After the sceptical public reaction which greeted the Hutton report, there were already fears the Butler probe would be discounted before it even started.
By Nick Assinder
BBC News Online political correspondent
Michael Howard's belated decision to turn his back on it has probably ensured it is now, if not a dead duck, then surviving only on life support.
Howard executed a u-turn over probe
It probably adds further pressure on the government to release Attorney General Lord Goldsmith's legal advice on the basis for the war.
By claiming that, after discussions with Lord Butler, he has concluded the inquiry has "unjustifiable restrictions" on its terms of reference, the Tory leader has pretty much whipped the rug from under it.
There will now be a lengthy bout of name calling as the Liberal Democrats, who refused to have anything to do with the inquiry from day one, sneer "told you so" and accuse Mr Howard of executing a farcical about-face.
And there is certainly a feeling in Westminster that the Tories may have missed a trick by originally agreeing to take part in the inquiry.
The fact that Tory MP Michael Mates may continue to sit on the inquiry anyway, but only in a personal capacity, adds to that impression.
At the time, Mr Howard insisted he had secured a deal that the investigation would be able to look at "the acts or omissions of individuals".
Kennedy refused to take part from day one
In other words, it would examine the actions of the prime minister and others in leading Britain to war.
Similarly, it appeared the Tories believed the inquiry would be able to examine the confidential advice from the attorney general on the legal basis for war.

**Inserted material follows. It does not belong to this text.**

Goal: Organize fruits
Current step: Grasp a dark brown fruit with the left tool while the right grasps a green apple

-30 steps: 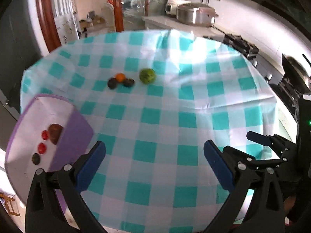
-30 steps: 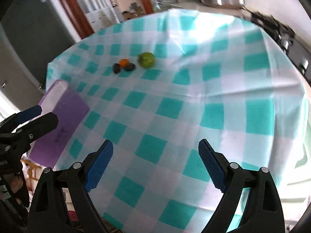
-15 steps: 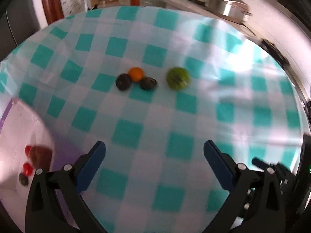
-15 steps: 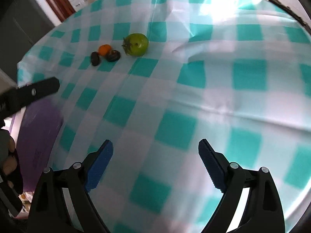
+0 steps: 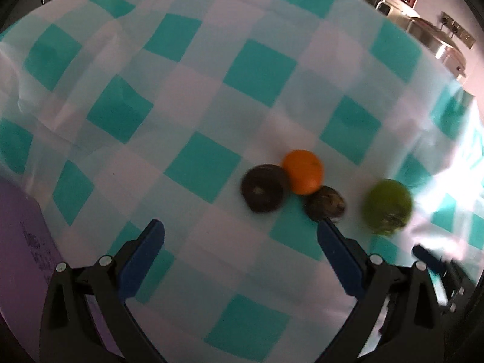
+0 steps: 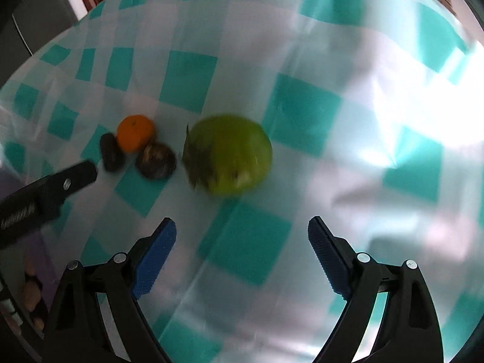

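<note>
We count four fruits on the checked tablecloth [image 5: 205, 163]: one orange [image 5: 303, 176], two dark fruits [image 5: 262, 188] touching it, one green fruit [image 6: 230, 154] just beside, left gripper [image 5: 240, 257] and right gripper [image 6: 242, 254] both spread, empty.

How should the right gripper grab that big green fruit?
Grip the green fruit across its round middle, with the right gripper coming straight ahead, one finger on each side. It lies on its side with its leafy end toward the dark fruit, so its smooth flanks are probably the safest hold. The fingers are open wide enough.
</note>
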Tool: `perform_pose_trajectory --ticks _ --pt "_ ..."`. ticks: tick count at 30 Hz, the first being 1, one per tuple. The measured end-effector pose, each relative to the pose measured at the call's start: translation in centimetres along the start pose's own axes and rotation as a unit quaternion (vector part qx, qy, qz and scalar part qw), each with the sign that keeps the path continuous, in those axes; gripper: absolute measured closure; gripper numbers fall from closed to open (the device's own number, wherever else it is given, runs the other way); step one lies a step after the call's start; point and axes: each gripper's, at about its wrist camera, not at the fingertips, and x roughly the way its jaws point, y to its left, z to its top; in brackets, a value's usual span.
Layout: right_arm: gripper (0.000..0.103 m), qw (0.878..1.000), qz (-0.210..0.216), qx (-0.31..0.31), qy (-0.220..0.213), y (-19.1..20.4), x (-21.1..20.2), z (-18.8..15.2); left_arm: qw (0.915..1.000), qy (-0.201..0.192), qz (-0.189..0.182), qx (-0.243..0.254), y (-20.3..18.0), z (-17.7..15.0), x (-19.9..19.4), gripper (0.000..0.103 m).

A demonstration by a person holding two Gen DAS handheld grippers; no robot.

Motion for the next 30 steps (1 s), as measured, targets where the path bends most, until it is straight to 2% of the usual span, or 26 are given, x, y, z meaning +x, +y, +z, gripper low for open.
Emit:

Now, Mr Howard has decided none of that is likely so there is no point in taking part. Instead he will stand outside, ready and willing to criticise.

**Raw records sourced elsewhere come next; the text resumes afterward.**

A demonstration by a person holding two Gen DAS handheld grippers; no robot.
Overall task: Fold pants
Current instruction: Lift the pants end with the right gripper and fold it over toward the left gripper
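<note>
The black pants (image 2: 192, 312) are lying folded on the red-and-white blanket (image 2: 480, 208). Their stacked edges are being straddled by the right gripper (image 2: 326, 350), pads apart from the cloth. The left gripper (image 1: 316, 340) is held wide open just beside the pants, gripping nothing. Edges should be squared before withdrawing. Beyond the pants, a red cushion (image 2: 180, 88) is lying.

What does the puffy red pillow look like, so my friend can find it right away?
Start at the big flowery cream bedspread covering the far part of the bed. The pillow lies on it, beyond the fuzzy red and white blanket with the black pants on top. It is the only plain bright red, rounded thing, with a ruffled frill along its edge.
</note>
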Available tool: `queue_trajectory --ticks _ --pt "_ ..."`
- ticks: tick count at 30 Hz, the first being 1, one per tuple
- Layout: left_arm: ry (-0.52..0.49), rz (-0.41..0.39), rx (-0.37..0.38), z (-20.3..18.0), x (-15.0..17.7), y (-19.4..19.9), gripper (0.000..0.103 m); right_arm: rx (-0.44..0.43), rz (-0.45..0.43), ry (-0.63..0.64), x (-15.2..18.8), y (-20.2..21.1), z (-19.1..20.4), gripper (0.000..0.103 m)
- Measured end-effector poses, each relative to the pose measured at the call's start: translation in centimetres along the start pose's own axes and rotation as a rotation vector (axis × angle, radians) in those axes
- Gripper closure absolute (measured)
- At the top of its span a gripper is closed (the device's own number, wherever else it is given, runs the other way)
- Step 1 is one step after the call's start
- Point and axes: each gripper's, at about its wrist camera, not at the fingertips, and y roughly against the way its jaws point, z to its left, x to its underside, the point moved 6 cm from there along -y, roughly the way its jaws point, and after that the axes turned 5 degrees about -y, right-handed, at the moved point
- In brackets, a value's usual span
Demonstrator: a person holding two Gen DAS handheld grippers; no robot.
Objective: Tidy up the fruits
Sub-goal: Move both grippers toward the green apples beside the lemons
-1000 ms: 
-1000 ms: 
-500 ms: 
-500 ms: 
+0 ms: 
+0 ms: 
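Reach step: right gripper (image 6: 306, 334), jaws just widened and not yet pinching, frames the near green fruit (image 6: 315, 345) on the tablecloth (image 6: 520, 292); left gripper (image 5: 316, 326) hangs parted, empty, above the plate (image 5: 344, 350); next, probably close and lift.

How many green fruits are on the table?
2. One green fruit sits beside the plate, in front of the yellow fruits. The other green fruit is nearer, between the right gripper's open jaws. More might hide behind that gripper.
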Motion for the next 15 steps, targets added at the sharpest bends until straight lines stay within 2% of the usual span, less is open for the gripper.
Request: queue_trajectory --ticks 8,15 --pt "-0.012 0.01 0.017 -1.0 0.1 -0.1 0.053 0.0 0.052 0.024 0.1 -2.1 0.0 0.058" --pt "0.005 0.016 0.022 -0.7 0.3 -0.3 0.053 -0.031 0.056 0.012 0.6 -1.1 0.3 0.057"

His decision may spark attacks from his political opponents, but far more significantly, it is a blow to anyone hoping the inquiry could provide the final word on the decision to go to war with Iraq.
Downing Street has insisted Lord Butler's probe will go ahead and is entirely independent.
But the prime minister must know that the likelihood is it will now carry little weight.
He is already under intense pressure to publish the attorney general's advice and that will only intensify.
Critics want wider inquiry into WMD
One way out would be to set up yet another inquiry, of the sort originally demanded by the likes of Liberal Democrat leader Charles Kennedy, into the entire issue of how Britain was taken into the war.
To satisfy the critics, however, it would have to be given wide and open-ended terms of reference, including the ability to see the legal advice.
And the prime minister's insistence that the Hutton Report has already dealt with individuals' actions would have to be put aside.
The prime minister almost certainly does not want that, particularly if it drags on to the general election.
But at the moment he is careering from one row over the war to another.
A wider inquiry may yet be the only option left to him if he wants to steer a path back towards domestic politics.